Testing with sample cases

Do you test with sample cases before submission? Have you ever felt it troublesome and omitted? You should always test before submitting, since submitting a solution that doesn’t even pass the sample cases will just make a penalty. It is also useful for debugging, so you should test your program with the sample cases every time you rewrite your program.

However, “opening the problem page, copying the sample inputs, running the program, pasting it into shell, and comparing the output result with the sample output” is tedious tasks. Doing this for every sample case and for every submission is quite troublesome. Doing the tedious tasks manually is easy to be omitted or be mistaken. This problem can be solved by automation.

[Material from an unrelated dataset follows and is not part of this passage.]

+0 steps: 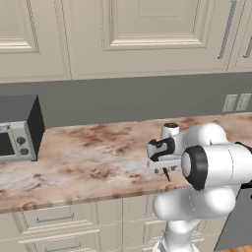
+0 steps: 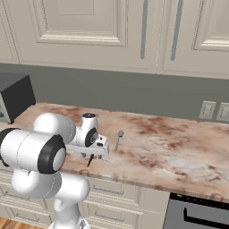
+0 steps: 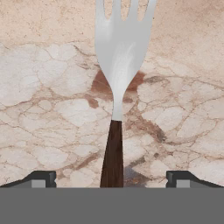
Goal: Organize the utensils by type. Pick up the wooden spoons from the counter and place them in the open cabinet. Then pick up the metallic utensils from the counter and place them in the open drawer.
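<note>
A metal fork (image 3: pixel 118 65) with a silvery head and a dark handle lies on the marbled counter (image 3: pixel 48 87), tines pointing away from the hand. My gripper (image 3: pixel 111 179) hangs low over the handle end, open, with one fingertip on each side and apart from it. From the base, the gripper (image 1: pixel 165 170) (image 2: pixel 91 156) hovers near the counter's front edge, the dark handle (image 2: pixel 89 161) just below it. A slim all-grey metal utensil (image 2: pixel 118 139) rests a little to the right. The wooden spoons, the open cabinet and the open drawer are out of view.
A grey toaster oven (image 1: pixel 17 130) (image 2: pixel 13 96) stands at the left end of the counter (image 1: pixel 74 157). Closed cream wall cabinets (image 1: pixel 147 29) hang above, and closed drawer fronts (image 1: pixel 54 219) run below. Outlets (image 2: pixel 208 109) sit on the grey back wall.
</note>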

By online-judge-tools, you can automate testing with sample cases. Specifically, it automatically does the following:

  1. Open the problem page and get sample cases

  2. Run the program and give the sample inputs

  3. Compare program outputs with sample outputs

You can download the sample cases by oj d URL and test your solution with the downloaded sample cases by oj t. For example:

$ oj d
[x] problem recognized: AtCoderProblem.from_url('')
[x] load cookie from: /home/ubuntu/.local/share/online-judge-tools/cookie.jar
[x] GET:
[x] 200 OK
[x] save cookie to: /home/ubuntu/.local/share/online-judge-tools/cookie.jar
[x] append history to: /home/ubuntu/.cache/online-judge-tools/download-history.jsonl

[*] sample 0
[x] input: Input example 1
1 3 1 2
[+] saved to: test/
[x] output: Input example 1
[+] saved to: test/sample-1.out

[*] sample 1
[x] input: Input example 2
100 1 2 3 14 15 58 58 58 29
[+] saved to: test/
[x] output: Sample output 2
[+] saved to: test/sample-2.out

$ g++ main.cpp

$ oj t
[*] 2 cases found

[*] sample-1
[x] time: 0.003978 sec
[+] AC

[*] sample-2
[x] time: 0.004634 sec
[-] WA


[x] slowest: 0.004634 sec  (for sample-2)
[x] max memory: 2.344000 MB  (for sample-1)
[-] test failed: 1 AC / 2 cases

The basic feature of oj t is almost equivalent to prepare files such as test/, test/sample-1.out and then to run for f in test/*.in ; do diff <(./a.out < $f) ${f/.in/.out} ; done. If you want to test against commands other than ./a.out (e.g. python3, use the -c option (e.g. oj t -c "python3"). Use the --system option if you want to get testcases that are used for system tests instead of samples. Run oj d --help or oj t --help to see other features.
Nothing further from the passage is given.